Dexmedetomidine in Reducing Postoperative Delirium in Cardiac Surgery Patients:a Single-center, Double- Blind, Controlled Trial

Xijing Hospital1 site in 1 country686 target enrollmentMarch 3, 2025

Overview

Phase
Phase 3
Intervention
Dexmedetomidine nasal spray
Conditions
Postoperative Delirium
Sponsor
Xijing Hospital
Enrollment
686
Locations
1
Primary Endpoint
Postoperative delirium occurrence
Status
Recruiting
Last Updated
9 months ago

Overview

Brief Summary

Delirium is a common consequence of cardiac surgery and associates with poor outcomes. Multiple causes can trigger delirium occurence, and it has been hypothesised that sleep disturbances can be one of them. Dexmedetomidine may be effective in reducing delirium.

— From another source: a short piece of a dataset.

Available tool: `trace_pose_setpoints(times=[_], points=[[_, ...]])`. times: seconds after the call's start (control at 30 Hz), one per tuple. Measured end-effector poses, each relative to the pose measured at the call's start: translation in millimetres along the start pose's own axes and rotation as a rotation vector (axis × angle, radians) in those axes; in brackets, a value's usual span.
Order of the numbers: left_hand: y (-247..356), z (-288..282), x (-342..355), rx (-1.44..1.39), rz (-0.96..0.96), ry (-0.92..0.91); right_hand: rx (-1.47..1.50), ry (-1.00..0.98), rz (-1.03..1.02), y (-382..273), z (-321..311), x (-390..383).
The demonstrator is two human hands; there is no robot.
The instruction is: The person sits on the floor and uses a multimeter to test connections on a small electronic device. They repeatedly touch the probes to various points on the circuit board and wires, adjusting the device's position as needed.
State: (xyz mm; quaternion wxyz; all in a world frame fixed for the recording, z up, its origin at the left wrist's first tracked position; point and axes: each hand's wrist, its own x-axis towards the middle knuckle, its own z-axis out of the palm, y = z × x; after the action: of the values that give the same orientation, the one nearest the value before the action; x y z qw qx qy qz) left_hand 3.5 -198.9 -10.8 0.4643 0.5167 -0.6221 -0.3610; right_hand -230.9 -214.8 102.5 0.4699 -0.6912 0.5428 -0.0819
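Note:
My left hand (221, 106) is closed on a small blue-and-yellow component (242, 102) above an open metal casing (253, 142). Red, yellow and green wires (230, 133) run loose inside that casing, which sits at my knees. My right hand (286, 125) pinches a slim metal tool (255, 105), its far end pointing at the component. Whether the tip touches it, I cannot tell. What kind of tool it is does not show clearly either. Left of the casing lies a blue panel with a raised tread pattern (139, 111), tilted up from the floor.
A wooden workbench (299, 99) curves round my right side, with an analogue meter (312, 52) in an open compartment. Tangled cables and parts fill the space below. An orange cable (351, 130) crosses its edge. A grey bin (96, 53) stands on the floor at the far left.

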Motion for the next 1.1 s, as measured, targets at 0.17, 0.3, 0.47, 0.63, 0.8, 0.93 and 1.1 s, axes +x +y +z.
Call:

The aim of this study was to demonstrate preoperative dexmedetomidine nasal spray in cardiac surgery patients can reduce postoperative delirium by improving preoperative sleep.

Detailed Description

Due to special reasons such as surgical trauma, irritability, extracorporeal circulation, the incidence of postoperative delirium (POD) after cardiovascular surgery ranges from 26% to 52%. POD is an acute organic brain syndrome characterised by cognitive impairment and alteration of consciousness. The implications of this acute form of brain injury are profound. Patients who experience delirium are more likely to experience increased short- and long-term mortality, decrease in long-term cognitive function, increase in hospital length of stay and increased complications of hospital care. Given the numerous adverse effects of POD, it is crucial to explore the mechanisms for the prevention and management of POD. Dexmedetomidine (Dex) is a highly selective α 2-adrenergic receptor agonist that produces sedative and hypnotic effects by activating the α 2-adrenergic receptor in the brainstem locus coeruleus, and has a certain neuroprotective effect. In recent years, the prevention of postoperative delirium by Dex has been a hot topic in the field of anesthesia. However, recent studies have found contradictory conclusions on aforementioned topic. The heterogeneity of the subject population may be the reason for the current contradictory conclusions. Tang et al. conducted a meta-analysis of all RCTs regarding perioperative sleep interventions and postoperative delirium, and found that in the subgroup where interventions effectively improved patients' sleep quality, the effect of reducing the incidence of postoperative delirium was more significant. At the same time, the incidence of delirium did not decrease in the subgroup where sleep quality was not improved. Sleep disorders play a crucial role in the pathogenesis of POD. In this DREAMS study, we plan to conduct a single center double-blind randomized controlled trial involving patients undergoing extracorporeal circulation cardiac surgery to explore whether administering Dex nasal spray the night before surgery and 30 minutes before anesthesia induction can improve preoperative sleep quality and reduce the incidence of postoperative delirium.

Registry
clinicaltrials.gov
Start Date
March 3, 2025
End Date
March 30, 2027
Last Updated
9 months ago
Study Type
Interventional
Study Design
Parallel
Sex
All

Investigators

Sponsor
Xijing Hospital
Responsible Party
Principal Investigator
Principal Investigator

Chong Lei, MD & phD

Principal Investigator

Xijing Hospital

Eligibility Criteria

Inclusion Criteria

  • Aged 18 years or older.
  • Cardiac surgery with cardiopulmonary bypass.
  • Ability to provide consent.

Exclusion Criteria

  • Preoperative schizophrenia, epilepsy, Parkinson's disease, myasthenia gravis, history of neurosurgery, or Mini-mental State Examination(MMSE) score: illiteracy\<17, primary school level\<20, high school level \<
  • Patients with sick sinus syndrome, severe sinus bradycardia (heart rate\<50 beats/minute), grade II or above atrioventricular block, and no pacemaker implanted.
  • Unable to communicate due to coma, severe dementia, or language barriers prior to surgery.
  • Patients with severe liver dysfunction (Child Pugh C grade), renal dysfunction (preoperative dialysis), ASA grade V or expected survival ≤ 24 hours.
  • Heart transplant surgery
  • Surgery for congenital heart disease.
  • Deep hypothermic circulatory arrest surgery.
  • Already enrolled in other study patients.
  • Refuse to participate.

Arms & Interventions

Dexmedetomidine group

The Dexmedetomidine group will receive dexmedetomidine nasal spray (1.5ug/kg, ideal body weight) at the night before surgery and 30 minutes before induction.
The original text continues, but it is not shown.